@gnome PS. Just saw this: omgubuntu.co.uk/2018/06/gnome-

This is a terrible idea. The current system layout has a very logical hierarchy (Activities <Current Activity/App>). The hamburger menu applies to the current Window not to the app. Conflating window and app messes up the mental model.

If you could let me know which forum is the right place to voice these concerns, I'd be happy to do so there.

I really hope that this decision (if it's a decision) can be reversed.

@aral @gnome a common complaint is that GNOME apps have no preferences, even though the preferences are accessible via the app menu - which many don't know is there. This change makes the menu much more visible.

Also, generally GNOME apps only use one window.

@brainblasted @gnome The app menu not being used correctly is not the same as the app menu not being useful.

Multiple windows is a core design pattern of document-based applications: everything from Files to Web to Terminal uses multiple windows.

App-wide functionality should be encapsulated in the app menu. Window-based functionality should exist in the window menu. These are different contexts.

Also, the app menu is an invaluable landmark.

@aral @gnome for multiple windows, you have a menu for each one.

It isn't just a few people who've complained about the App Menu. I would say from conversation a majority didn't know there was anything other than 'Quit' in it, and I was one of them. That suggests that the current presentation just simply isn't discoverable.
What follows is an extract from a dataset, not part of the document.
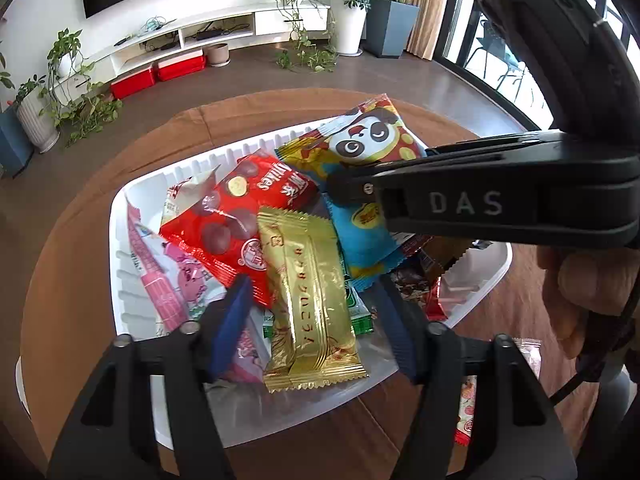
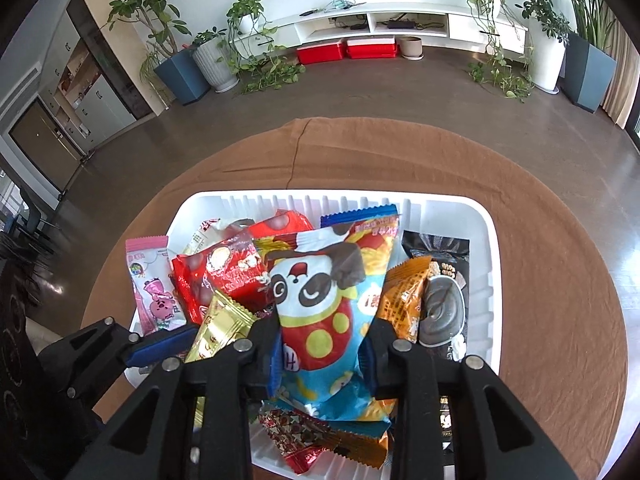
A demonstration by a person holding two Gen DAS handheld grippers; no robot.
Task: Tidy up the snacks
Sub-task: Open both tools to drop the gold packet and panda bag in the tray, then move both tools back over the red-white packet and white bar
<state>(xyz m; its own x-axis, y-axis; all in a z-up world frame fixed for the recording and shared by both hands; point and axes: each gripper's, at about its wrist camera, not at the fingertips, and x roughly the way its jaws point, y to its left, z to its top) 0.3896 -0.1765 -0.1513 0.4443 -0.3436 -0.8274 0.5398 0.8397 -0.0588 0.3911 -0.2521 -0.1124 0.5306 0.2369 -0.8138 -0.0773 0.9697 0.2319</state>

The current menu also causes issues with non-GNOME desktops, as the fallback is ugly and sometimes not accessible.

@brainblasted @gnome Gnome should not be worried about non-Gnome desktops. The current design correctly encapsulates functionality. The problem isn't the app menu, it's that app developers have not been using it correctly.

Removing the app menu because app developers have not been using it correctly makes no sense to me. The focus should be on better educational initiatives so that Gnome apps adhere to the Human Interface Guidelines and contribute to a consistent ecosystem.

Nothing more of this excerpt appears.